* [Description of the task]
When you reach the line that contains "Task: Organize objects" in the data below, start reproducing lines exactly, and stop after the line that contains "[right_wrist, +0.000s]".

* [Collected data]
::::

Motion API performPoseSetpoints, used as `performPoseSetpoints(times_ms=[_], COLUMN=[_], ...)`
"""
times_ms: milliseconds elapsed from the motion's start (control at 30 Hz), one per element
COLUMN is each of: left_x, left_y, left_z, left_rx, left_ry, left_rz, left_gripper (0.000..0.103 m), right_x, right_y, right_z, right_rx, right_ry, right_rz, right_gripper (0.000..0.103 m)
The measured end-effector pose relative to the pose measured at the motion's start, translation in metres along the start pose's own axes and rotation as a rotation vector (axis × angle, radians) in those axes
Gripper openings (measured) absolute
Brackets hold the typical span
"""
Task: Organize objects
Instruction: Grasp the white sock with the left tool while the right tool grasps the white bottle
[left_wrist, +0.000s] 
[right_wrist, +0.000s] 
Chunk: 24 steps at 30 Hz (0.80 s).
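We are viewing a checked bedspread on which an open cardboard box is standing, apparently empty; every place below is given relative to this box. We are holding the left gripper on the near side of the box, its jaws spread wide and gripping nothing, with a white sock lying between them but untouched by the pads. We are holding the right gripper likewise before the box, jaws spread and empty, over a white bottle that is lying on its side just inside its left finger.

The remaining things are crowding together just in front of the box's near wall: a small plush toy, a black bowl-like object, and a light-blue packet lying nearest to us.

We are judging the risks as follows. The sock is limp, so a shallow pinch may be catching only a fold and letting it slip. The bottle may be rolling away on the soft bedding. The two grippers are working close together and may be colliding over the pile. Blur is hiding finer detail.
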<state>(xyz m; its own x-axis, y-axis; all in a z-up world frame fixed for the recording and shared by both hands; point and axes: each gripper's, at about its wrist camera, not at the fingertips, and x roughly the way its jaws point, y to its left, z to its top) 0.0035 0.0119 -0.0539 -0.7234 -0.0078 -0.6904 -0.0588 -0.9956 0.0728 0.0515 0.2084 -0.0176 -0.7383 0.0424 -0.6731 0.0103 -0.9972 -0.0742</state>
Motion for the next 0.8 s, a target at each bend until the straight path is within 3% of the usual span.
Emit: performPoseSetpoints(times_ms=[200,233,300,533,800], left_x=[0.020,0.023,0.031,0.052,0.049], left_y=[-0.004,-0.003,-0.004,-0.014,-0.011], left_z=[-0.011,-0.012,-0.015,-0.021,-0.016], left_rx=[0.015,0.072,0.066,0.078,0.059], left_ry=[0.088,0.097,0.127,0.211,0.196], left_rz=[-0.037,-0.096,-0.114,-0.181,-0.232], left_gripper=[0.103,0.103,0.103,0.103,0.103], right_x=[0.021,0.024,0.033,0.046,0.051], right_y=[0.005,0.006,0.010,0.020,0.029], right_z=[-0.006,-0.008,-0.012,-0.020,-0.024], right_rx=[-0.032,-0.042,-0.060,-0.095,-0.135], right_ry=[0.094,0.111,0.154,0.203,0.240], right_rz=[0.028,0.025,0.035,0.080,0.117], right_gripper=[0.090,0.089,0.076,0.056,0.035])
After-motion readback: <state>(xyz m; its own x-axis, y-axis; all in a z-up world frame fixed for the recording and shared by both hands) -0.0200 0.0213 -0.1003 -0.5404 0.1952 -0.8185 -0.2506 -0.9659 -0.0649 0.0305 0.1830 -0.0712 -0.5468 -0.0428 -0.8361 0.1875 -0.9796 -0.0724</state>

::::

* [Solution for this problem]
Task: Organize objects
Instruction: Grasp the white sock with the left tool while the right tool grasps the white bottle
[left_wrist, +0.000s] 
[right_wrist, +0.000s] 

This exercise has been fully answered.